HyMAD: A Hybrid Multi-Activity Detection Approach for Border Surveillance and Monitoring
Sriram Srinivasan, Srinivasan Aruchamy, Siva Ram Krisha Vadali
TL;DR
HyMAD tackles the challenge of multi-label seismic event detection under overlapping human, animal, and vehicle activities for border surveillance. It introduces a hybrid architecture that fuses learnable frequency features from SincNet with RNN-based temporal encoding, using self-attention per modality and cross-attention fusion to disentangle concurrent events.
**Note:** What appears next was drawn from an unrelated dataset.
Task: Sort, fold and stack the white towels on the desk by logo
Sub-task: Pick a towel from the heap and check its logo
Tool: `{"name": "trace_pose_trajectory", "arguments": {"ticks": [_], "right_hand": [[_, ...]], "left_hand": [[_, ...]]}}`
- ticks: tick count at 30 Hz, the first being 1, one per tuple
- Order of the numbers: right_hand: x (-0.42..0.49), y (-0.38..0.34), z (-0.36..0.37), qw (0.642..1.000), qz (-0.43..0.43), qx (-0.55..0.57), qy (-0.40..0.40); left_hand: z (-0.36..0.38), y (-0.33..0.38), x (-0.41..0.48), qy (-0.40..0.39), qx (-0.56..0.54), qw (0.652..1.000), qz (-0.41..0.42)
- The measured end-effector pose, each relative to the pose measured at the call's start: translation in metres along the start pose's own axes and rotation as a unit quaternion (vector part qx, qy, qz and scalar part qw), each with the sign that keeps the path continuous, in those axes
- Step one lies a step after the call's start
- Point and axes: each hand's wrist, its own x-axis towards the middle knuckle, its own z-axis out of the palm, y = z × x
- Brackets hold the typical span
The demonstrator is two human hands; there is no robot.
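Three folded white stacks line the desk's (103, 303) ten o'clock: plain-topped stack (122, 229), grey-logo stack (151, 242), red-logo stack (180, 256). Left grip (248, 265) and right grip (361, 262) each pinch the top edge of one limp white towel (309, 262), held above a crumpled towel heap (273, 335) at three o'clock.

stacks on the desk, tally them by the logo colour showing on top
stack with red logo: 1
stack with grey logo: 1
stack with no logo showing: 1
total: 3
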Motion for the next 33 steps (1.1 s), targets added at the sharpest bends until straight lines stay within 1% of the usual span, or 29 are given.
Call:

The approach demonstrates competitive performance on real-field seismic data and shows strong generalization to complex overlaps while offering a modular framework for extension. This work advances seismic signal analysis toward robust, real-time monitoring in security applications.
Abstract
Seismic sensing has emerged as a promising solution for border surveillance and monitoring; the seismic sensors that are often buried underground are small and cannot be noticed easily, making them difficult for intruders to detect, avoid, or vandalize. This significantly enhances their effectiveness compared to highly visible cameras or fences. However, accurately detecting and distinguishing between overlapping activities that are happening simultaneously, such as human intrusions, animal movements, and vehicle rumbling, remains a major challenge due to the complex and noisy nature of seismic signals. Correctly identifying simultaneous activities is critical because failing to separate them can lead to misclassification, missed detections, and an incomplete understanding of the situation, thereby reducing the reliability of surveillance systems. To tackle this problem, we propose HyMAD (Hybrid Multi-Activity Detection), a deep neural architecture based on spatio-temporal feature fusion. The framework integrates spectral features extracted with SincNet and temporal dependencies modeled by a recurrent neural network (RNN). In addition, HyMAD employs self-attention layers to strengthen intra-modal representations and a cross-modal fusion module to achieve robust multi-label classification of seismic events. e evaluate our approach on a dataset constructed from real-world field recordings collected in the context of border surveillance and monitoring, demonstrating its ability to generalize to complex, simultaneous activity scenarios involving humans, animals, and vehicles. Our method achieves competitive performance and offers a modular framework for extending seismic-based activity recognition in real-world security applications.